The height & size of person & their strength, whether they've got an injury or disability, a hernia for example.

If you’re doing a two-person lift, try to pair similar-sized people


Look at your load, ie the thing you’re going to lift before you lift it – assess it. How full it is and what's in it?

Assess the weight before you lift. Get a good grip from the bottom of the object, if there’s no handle. You don't want it to slip.

Lifting safely - bend from your knees not your back, using your thigh muscles.

When you’re lifting - get up close to the object and hold it against your body. Wear old clothes so you don’t mind.

Keep your head straight. Chin down, relax.

A full watering can and a full bucket can be heavy – use a wheelbarrow to move them where you can.

A good wheelbarrow has good hand grips and inflatable tyres

Halve the size of a heavier load.

E - Environment

You’re more likely to hurt yourself when it's cold, icy wet and raining and you hold yourself more tightly.

It's a good idea to do little stretches when you get to allotment.
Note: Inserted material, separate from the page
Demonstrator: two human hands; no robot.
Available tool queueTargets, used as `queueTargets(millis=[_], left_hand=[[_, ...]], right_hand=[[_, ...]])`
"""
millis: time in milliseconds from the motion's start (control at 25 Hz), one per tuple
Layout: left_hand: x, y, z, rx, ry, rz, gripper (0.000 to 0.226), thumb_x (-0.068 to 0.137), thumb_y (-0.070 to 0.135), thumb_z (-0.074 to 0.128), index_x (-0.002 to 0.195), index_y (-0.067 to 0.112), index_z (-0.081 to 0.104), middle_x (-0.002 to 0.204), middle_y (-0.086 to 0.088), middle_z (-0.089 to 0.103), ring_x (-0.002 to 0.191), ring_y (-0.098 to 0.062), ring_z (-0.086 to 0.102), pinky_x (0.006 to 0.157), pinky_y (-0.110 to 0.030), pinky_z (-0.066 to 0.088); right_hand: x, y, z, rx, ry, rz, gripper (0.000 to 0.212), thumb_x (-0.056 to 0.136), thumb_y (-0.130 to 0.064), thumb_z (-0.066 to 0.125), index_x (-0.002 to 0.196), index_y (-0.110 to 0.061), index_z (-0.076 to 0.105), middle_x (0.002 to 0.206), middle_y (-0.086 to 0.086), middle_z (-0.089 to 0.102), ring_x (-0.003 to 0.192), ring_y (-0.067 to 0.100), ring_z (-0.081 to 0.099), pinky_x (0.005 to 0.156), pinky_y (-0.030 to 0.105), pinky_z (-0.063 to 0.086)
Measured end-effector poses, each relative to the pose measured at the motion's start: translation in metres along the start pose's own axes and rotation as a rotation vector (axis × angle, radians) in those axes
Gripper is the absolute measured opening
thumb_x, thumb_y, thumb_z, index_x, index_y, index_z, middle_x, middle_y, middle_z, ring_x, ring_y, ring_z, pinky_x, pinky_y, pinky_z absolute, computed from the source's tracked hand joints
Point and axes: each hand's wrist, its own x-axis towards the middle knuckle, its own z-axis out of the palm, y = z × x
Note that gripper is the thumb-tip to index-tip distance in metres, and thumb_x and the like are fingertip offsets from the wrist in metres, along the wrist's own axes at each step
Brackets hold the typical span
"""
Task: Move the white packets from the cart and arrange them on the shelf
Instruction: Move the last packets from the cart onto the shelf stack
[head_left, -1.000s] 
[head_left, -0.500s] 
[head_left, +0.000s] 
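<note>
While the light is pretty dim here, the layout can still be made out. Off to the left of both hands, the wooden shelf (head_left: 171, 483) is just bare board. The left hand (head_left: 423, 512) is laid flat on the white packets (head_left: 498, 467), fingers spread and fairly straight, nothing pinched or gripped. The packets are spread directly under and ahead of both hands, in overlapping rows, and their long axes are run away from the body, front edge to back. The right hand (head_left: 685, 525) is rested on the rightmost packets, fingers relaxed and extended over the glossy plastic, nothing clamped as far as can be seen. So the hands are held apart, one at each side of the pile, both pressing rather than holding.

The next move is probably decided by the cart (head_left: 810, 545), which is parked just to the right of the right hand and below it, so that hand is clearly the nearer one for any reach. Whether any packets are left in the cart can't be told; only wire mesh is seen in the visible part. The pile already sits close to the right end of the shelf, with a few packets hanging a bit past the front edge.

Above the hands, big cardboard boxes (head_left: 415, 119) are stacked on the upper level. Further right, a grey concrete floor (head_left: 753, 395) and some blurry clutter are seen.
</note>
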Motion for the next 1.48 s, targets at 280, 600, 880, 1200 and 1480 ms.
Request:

It adds to wellbeing - warming up- awareness of how you feel.

Be aware that things are heavier when wet.

Lighting effects people and how safe they are – when it’s dark or gloomy, you’re more likely to trip and slip.


Key lesson of the session: think in advance what you're about to do – plan it, don’t rush and assess what you’re doing and you’re less likely to hurt yourself

Thank you James!

Emma Chaplin 

Lambing news from Baulcombes Barn


6 April 2016

I dropped into Baulcombes Barn yesterday (Tuesday 5th April) , when it was beautifully sunny and springlike, and had the pleasure of meeting the Grow project group who were there, working with Owena.

Owena kindly said it was fine for me to go and meet the lambs and take some photos. I was very careful to close all of the gates behind me as I went.

There were several different colours of lamb, some brown, some black, some a mixture. Some were absolutely tiny. Their mum was understandably nervous, so I approached very carefully and slowly, talking to her as I went. The little black lamb you can see came right up to me, baa-ing.

So far,  eighteen ewes have lambed so far, giving birth to 34 lambs.There are 19 ewes left still to lamb.